Madame ne comprit pas d’abord ce qui venait d’arriver ; elle avait un si grand effroi, qu’elle était comme égarée et poussait des gémissemens pitoyables. M. le marquis descendit de carrosse ; il était tout couvert de sang, et, sans prendre garde à cela, il vint vers sa femme : — Rassurez-vous, lui dit-il, je ne suis pas blessé ; mais il y a là quelqu’un de mort… le vicomte Gabriel d’Entrevaux.

Madame fit un cri étouffé et cacha son visage ; la vue du sang et ce corps mort à deux pas d’elle lui donnaient le vertige. Monsieur reprit avec une tranquillité qui montrait bien sa dureté d’ame : — Comme je venais vous surprendre ce soir, j’ai rencontré le vicomte qui, de son côté, allait à la campagne pour un rendez-vous de chasse.

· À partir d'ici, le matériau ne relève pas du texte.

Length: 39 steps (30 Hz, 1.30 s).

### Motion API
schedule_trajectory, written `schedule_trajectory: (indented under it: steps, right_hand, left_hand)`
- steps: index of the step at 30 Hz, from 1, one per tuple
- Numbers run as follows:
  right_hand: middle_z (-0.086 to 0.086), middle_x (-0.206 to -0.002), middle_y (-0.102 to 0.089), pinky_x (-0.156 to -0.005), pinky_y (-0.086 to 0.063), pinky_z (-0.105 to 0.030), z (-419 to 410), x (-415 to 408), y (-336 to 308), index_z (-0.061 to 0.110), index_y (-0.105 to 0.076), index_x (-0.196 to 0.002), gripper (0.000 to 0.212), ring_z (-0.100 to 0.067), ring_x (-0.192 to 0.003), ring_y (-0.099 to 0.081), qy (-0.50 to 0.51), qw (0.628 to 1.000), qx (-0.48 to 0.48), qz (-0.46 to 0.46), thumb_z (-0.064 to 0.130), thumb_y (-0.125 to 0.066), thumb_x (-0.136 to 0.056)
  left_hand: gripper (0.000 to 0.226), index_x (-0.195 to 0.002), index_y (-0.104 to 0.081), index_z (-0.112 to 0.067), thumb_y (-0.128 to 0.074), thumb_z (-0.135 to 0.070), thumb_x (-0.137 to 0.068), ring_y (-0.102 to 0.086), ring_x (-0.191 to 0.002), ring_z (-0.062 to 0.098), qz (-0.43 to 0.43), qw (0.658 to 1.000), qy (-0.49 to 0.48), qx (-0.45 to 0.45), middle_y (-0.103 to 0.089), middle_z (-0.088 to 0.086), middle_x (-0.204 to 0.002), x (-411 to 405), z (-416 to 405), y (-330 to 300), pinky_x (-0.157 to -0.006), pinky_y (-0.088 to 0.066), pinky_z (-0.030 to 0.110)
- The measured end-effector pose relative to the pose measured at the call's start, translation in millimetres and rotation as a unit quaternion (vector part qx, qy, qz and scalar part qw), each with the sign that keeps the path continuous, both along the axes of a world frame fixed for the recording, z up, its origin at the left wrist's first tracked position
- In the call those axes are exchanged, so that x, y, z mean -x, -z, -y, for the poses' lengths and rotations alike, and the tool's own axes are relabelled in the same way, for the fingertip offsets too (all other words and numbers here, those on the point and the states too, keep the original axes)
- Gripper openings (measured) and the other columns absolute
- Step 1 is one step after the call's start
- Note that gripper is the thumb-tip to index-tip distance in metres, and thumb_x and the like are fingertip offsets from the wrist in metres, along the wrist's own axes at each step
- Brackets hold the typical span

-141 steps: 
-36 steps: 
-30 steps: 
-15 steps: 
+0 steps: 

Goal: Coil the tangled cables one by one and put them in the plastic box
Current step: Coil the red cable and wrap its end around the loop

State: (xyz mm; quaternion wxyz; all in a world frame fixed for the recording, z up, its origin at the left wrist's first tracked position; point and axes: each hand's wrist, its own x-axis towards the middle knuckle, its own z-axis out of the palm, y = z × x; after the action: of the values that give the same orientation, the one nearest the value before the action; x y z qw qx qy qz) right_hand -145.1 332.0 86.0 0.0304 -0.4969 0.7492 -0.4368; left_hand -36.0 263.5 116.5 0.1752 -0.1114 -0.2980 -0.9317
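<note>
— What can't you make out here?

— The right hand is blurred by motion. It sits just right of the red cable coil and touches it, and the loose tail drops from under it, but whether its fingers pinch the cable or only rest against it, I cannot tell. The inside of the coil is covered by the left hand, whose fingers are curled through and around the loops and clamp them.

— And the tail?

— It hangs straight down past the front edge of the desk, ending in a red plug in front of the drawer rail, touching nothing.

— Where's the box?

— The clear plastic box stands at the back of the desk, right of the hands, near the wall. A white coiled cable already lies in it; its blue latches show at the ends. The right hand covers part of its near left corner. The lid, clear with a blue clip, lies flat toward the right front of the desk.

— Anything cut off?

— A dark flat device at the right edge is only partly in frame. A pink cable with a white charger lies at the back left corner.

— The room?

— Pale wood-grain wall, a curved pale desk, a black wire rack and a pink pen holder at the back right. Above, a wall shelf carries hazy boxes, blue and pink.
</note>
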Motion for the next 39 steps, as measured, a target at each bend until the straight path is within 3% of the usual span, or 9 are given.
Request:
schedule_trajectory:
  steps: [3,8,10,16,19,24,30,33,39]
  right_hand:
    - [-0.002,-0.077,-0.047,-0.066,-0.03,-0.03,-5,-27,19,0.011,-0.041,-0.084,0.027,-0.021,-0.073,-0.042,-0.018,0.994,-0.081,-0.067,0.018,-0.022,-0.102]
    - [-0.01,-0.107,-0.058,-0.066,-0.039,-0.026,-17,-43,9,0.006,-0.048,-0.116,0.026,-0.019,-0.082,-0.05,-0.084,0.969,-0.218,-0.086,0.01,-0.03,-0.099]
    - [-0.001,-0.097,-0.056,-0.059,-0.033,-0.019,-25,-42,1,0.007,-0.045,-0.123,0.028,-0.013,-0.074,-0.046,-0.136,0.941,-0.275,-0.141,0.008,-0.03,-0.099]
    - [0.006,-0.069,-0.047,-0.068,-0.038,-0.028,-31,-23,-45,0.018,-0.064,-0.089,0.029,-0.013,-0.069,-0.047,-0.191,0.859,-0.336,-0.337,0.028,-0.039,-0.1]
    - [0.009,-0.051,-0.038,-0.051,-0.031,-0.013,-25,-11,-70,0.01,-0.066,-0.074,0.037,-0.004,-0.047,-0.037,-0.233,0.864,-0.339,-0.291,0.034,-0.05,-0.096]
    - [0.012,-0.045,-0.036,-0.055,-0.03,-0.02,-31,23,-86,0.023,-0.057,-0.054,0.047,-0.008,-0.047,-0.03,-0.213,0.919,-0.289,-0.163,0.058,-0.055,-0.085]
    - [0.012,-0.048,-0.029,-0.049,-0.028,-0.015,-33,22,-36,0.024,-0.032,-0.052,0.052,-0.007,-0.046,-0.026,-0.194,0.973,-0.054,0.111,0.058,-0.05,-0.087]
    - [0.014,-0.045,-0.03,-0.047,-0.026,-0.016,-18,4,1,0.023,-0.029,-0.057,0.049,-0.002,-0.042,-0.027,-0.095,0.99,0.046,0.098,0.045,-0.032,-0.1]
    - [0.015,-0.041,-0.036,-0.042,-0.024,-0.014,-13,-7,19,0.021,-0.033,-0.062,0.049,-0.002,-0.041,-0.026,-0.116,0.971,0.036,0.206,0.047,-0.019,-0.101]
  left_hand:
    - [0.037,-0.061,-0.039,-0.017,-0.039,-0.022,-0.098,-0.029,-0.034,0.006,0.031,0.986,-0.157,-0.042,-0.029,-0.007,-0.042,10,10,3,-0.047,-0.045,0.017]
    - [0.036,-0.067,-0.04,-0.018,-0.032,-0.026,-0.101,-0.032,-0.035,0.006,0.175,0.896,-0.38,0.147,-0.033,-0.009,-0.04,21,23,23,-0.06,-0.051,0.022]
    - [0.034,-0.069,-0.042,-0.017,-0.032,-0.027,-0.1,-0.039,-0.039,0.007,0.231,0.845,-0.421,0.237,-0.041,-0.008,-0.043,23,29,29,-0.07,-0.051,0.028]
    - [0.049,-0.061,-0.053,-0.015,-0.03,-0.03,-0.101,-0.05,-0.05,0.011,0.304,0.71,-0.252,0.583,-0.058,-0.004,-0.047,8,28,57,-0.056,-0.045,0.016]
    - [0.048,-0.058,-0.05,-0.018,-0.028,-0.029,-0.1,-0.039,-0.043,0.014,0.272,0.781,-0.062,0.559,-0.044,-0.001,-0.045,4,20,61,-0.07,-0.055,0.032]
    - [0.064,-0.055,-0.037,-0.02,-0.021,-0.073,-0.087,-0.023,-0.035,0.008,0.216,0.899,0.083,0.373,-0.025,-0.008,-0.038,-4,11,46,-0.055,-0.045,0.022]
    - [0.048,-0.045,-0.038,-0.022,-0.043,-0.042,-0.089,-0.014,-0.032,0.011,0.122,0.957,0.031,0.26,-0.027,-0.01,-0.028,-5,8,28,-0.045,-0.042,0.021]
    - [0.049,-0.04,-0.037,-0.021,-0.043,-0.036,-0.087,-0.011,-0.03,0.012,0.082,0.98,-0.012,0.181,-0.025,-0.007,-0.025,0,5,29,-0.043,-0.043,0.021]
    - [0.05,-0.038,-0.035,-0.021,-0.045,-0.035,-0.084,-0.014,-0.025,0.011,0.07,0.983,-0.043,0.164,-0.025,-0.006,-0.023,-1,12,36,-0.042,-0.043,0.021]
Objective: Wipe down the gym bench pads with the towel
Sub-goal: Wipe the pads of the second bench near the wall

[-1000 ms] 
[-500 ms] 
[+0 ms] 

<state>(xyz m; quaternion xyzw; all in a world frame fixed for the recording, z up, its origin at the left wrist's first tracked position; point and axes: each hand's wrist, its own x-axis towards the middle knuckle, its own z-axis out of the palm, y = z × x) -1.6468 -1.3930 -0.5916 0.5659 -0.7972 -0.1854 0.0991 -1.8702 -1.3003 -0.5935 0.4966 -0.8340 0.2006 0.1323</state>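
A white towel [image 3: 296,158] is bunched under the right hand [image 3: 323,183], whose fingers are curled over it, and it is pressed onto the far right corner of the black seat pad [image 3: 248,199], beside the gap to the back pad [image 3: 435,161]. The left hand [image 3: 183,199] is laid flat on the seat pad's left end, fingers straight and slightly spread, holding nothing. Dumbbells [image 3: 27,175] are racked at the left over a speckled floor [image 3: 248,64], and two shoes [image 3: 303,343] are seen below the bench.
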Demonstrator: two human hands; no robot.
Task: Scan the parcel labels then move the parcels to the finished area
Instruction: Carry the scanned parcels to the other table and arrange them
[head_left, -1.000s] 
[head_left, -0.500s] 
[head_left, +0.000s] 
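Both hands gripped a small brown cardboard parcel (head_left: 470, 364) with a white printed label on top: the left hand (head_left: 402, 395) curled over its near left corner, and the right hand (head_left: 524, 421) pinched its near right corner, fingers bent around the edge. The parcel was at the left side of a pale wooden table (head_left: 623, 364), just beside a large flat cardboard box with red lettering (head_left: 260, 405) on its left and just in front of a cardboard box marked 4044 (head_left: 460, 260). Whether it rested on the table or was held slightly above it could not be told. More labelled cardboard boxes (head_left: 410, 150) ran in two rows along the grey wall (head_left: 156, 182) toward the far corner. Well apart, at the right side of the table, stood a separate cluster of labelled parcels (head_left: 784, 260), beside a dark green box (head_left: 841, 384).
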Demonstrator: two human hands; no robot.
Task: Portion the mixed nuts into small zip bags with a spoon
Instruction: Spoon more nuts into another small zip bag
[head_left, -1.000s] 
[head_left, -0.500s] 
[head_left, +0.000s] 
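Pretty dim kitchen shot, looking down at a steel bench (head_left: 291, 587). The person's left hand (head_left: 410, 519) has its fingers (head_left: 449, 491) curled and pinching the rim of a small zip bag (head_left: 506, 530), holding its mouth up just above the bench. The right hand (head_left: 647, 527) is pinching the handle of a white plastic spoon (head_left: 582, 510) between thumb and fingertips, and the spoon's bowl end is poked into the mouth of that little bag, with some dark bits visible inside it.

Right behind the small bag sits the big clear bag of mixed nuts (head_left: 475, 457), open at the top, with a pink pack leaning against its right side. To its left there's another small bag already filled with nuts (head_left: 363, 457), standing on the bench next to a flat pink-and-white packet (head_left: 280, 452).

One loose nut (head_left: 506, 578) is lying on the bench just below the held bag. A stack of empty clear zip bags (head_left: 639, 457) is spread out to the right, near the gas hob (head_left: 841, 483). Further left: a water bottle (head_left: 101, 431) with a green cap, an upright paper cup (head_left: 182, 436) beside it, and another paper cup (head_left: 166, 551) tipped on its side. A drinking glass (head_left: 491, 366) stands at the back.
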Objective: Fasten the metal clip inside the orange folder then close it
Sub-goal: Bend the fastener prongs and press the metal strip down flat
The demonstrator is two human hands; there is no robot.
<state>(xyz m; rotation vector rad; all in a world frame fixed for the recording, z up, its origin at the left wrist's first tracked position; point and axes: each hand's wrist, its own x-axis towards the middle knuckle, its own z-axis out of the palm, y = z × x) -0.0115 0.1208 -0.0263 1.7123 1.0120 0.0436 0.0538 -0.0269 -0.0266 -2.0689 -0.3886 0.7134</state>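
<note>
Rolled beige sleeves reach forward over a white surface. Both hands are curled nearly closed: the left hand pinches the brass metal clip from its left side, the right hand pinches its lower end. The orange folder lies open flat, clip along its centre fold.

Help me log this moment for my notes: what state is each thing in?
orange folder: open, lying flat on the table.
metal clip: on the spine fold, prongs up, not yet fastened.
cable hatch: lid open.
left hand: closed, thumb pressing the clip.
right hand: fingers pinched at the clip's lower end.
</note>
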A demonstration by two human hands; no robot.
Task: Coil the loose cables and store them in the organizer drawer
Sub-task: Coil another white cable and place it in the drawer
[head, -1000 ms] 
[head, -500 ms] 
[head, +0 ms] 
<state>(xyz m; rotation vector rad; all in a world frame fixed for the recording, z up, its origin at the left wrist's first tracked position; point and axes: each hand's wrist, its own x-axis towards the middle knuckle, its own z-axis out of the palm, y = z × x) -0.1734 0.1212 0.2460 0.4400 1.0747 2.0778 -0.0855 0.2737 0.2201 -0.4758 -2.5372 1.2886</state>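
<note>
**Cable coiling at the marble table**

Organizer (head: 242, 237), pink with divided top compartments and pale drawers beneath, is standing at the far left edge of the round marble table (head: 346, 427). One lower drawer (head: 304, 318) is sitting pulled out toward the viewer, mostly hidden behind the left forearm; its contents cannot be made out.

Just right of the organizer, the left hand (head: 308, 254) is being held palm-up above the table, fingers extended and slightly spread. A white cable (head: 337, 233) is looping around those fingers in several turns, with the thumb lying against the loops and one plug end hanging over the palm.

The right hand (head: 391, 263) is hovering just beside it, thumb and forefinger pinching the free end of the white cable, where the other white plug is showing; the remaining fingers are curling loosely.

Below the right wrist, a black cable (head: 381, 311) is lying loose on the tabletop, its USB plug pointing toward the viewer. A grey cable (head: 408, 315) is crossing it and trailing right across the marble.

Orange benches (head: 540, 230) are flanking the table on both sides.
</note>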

Nous avons fait route ensemble ; à cent pas d’ici, nous avons été attaqués par des hommes postés en embuscade au bord du chemin. J’étais sans armes, mais Saint-Jean, qui suivait à cheval, avait des pistolets dans les fontes ; il a tiré ses deux coups, les voleurs ont riposté, et d’Entrevaux est tombé raide mort avec une balle dans la tête.

— Ah ! je vois maintenant, interrompit Mme Godefroi contristée par ce récit, je vois pourquoi ma sœur a changé de visage hier soir quand son mari a dit qu’il ne craignait pas les mauvaises rencontres, pourquoi elle semblait éprouver une si pénible impression chaque fois que ses yeux s’arrêtaient sur ce vieux Saint-Jean. Mais, dis-moi, qui était M. d’Entrevaux ? Quelque parent du marquis, je suppose ? quoique ami de la famille ?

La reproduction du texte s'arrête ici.